Ok, well here comes CPI in the U.S. and the setup was pretty interesting.
Yields continued to rise on Thursday morning, as Treasurys extended declines with a large block trade in 10Y futures spurring the downdraft, Bloomberg notes.
Meanwhile, the “hawkish” (and I use that term loosely) BOE policy statement set the tone ahead of U.S. August inflation data.

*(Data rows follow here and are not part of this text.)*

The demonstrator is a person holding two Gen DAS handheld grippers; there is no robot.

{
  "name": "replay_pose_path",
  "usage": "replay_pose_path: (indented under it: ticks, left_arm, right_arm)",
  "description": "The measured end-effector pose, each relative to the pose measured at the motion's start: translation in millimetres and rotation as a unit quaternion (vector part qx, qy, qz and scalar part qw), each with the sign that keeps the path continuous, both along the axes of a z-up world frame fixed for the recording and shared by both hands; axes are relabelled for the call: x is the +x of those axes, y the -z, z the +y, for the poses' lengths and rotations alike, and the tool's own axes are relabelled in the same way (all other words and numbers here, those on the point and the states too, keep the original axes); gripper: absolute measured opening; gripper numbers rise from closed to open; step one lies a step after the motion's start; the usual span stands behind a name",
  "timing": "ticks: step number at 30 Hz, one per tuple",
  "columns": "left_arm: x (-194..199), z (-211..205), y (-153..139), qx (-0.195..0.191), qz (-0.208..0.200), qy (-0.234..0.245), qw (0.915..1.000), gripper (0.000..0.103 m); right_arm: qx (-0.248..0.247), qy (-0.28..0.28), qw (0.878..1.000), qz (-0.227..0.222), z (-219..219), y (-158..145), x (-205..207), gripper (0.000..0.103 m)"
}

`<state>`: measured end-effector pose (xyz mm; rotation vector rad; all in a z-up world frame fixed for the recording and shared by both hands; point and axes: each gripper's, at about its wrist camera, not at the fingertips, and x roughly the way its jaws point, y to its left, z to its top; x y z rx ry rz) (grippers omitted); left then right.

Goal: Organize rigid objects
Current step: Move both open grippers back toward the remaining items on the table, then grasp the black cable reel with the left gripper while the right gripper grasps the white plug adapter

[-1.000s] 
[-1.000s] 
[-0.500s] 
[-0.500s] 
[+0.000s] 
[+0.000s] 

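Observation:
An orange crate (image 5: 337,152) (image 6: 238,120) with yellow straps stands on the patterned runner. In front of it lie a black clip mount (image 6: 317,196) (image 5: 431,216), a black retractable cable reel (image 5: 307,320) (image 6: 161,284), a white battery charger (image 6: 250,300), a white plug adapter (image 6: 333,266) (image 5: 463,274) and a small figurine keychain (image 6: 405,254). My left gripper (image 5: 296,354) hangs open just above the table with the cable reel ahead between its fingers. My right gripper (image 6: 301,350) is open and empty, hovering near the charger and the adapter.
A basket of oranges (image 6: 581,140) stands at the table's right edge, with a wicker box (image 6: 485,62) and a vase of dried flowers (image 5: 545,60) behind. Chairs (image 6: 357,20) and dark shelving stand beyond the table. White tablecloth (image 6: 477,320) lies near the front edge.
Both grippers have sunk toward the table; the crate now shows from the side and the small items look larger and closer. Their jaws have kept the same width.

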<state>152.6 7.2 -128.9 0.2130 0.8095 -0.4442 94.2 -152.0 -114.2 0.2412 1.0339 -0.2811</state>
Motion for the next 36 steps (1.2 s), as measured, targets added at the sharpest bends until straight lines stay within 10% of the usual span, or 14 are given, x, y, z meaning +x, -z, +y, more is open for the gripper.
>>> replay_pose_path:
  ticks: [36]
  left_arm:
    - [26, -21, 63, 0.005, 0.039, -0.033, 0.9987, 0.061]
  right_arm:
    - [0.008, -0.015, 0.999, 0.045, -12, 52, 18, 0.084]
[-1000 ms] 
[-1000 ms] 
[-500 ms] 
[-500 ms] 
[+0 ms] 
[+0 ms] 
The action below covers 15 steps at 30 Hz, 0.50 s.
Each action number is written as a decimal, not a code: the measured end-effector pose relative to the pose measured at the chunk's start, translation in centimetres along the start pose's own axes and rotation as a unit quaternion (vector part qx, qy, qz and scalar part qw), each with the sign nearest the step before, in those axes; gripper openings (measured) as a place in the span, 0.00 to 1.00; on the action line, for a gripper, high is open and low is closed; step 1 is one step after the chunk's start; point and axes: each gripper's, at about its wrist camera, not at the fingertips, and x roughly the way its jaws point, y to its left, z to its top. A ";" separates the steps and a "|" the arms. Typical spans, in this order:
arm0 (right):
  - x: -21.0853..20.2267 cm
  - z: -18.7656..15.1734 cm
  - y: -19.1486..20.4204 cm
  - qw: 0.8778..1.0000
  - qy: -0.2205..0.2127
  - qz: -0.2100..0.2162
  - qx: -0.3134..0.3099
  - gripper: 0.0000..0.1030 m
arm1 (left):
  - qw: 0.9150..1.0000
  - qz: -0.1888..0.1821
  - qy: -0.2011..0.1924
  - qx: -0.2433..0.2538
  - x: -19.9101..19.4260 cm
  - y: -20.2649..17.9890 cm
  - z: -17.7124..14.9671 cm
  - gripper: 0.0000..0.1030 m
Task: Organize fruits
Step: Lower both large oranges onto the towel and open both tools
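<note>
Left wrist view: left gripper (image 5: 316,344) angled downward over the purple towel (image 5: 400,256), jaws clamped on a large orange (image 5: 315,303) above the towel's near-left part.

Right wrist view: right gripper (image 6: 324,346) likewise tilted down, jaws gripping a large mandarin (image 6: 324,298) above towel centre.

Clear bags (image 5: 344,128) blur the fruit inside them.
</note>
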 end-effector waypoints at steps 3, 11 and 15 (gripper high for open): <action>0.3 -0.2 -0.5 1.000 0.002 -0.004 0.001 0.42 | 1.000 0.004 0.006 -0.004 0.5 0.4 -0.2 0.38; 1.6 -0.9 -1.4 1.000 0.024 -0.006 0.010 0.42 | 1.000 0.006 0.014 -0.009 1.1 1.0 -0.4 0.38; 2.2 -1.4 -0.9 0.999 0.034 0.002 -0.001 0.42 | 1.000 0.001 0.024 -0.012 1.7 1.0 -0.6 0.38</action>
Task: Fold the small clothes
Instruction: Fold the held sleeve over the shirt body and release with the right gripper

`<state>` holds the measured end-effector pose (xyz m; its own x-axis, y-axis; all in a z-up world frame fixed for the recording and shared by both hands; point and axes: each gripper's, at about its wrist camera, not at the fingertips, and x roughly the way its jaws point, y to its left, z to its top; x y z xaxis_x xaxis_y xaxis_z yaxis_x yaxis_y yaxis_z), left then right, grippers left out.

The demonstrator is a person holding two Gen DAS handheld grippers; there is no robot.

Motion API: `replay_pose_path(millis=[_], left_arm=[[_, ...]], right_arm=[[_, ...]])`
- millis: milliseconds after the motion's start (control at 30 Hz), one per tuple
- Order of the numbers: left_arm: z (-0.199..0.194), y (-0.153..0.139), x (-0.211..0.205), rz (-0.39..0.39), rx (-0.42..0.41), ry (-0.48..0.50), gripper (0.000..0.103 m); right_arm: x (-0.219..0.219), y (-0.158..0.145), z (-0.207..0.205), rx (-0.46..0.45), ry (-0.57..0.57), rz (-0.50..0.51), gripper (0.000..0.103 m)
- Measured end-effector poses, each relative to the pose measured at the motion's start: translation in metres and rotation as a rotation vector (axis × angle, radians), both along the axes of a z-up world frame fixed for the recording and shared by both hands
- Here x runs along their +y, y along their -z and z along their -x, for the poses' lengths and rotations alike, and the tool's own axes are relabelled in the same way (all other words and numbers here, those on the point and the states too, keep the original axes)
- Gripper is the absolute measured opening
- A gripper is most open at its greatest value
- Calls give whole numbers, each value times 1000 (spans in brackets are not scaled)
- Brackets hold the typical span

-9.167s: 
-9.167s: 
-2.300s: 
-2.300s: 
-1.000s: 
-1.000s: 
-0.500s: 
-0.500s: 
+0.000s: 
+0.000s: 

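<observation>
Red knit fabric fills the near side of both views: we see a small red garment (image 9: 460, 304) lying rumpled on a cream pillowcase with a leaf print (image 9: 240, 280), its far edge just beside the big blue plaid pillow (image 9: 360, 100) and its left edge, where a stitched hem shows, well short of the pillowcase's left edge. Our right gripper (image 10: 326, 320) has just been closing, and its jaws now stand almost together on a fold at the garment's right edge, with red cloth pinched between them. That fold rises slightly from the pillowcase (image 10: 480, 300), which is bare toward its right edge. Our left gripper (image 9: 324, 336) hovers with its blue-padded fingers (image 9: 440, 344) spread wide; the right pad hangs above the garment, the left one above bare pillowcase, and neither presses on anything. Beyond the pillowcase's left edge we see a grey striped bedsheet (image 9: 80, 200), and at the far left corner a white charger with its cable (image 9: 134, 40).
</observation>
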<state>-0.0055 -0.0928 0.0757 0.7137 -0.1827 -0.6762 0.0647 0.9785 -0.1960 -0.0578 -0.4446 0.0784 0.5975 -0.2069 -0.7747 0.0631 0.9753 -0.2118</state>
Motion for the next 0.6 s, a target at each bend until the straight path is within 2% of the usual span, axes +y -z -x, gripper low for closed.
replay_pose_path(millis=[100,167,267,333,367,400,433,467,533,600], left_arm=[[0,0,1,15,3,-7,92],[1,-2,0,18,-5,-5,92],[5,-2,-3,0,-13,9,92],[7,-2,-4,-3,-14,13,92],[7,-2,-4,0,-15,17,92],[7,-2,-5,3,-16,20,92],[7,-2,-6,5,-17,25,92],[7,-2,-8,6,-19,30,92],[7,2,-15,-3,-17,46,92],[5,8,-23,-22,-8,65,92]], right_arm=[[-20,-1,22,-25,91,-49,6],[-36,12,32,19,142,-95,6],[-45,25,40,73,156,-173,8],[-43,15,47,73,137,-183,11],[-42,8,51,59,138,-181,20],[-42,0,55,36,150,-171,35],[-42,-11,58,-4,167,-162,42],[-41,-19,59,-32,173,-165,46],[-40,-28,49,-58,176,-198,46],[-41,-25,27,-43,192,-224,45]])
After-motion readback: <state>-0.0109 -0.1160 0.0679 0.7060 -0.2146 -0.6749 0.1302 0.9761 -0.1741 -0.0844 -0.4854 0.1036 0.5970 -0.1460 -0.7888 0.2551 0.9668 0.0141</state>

Have a look at 10Y yields, which rose above 2.21%, the highest since August 23:
Keep in mind that we were below 2.02 last Friday on 10s before the “no apocalypse” bond selloff/ risk relief rally started on Monday morning.
The dollar has of course rebounded this week as well, although it did dip into the CPI print apparently on reports that North Korea is readying a missile launch.
Without further ado, here are the estimates:
- CPI 0.3% m/m; range 0.2% to 0.4% (76 estimates)
- Core CPI 0.2% m/m; range 0.1% to 0.2% (73 estimates)
- CPI 1.8% y/y; range 1.7% to 2% (44 estimates)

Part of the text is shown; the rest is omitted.